→ **WHAT IS REQUIRED**: Please keep to the lines below from the one with "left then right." through the one with "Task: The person", and restate them word for word, ends included.
----
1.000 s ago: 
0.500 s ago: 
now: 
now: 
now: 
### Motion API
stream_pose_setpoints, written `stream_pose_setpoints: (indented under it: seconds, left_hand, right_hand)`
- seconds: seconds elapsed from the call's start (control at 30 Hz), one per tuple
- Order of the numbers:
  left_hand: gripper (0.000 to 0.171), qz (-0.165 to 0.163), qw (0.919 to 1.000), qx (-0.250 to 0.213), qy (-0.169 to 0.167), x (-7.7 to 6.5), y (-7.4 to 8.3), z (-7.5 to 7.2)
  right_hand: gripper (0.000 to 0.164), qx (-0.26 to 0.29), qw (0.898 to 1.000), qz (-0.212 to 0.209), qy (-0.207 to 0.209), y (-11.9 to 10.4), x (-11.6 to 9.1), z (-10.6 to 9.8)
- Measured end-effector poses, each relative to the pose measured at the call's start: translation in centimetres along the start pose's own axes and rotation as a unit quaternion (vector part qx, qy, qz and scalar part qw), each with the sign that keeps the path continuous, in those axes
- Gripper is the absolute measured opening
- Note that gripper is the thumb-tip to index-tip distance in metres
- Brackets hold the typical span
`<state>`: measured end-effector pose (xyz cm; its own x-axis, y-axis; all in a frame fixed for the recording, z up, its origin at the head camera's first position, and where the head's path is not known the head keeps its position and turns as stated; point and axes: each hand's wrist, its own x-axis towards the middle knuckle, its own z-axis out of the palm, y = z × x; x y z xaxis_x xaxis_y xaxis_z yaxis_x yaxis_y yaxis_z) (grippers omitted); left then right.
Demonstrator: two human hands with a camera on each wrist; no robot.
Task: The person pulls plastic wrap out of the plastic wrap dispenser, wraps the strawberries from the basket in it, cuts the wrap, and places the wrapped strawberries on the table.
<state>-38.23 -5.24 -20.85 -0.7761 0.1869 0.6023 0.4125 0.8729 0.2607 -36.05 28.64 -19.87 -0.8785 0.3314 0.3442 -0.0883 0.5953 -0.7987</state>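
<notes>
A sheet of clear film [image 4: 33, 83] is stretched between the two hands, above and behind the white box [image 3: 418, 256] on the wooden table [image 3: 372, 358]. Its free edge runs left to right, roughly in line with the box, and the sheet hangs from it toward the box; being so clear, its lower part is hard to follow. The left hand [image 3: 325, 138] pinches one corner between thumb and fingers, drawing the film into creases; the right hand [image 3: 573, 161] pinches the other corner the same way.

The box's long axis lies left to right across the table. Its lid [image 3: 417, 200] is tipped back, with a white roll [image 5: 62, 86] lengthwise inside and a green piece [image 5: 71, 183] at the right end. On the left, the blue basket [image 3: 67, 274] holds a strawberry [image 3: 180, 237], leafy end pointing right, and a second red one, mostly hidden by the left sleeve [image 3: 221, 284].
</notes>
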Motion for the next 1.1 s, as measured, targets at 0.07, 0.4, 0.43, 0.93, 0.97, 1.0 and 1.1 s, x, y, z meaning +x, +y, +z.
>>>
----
→ **SOLVED EXERCISE**:
`<state>`: measured end-effector pose (xyz cm; its own x-axis, y-axis; all in a frame fixed for the recording, z up, its origin at the head camera's first position, and where the head's path is not known the head keeps its position and turns as stated; point and axes: each hand's wrist, its own x-axis towards the middle knuckle, its own z-axis out of the palm, y = z × x; x y z xaxis_x xaxis_y xaxis_z yaxis_x yaxis_y yaxis_z) (grippers omitted); left then right.
Demonstrator: two human hands with a camera on each wrist; no robot.
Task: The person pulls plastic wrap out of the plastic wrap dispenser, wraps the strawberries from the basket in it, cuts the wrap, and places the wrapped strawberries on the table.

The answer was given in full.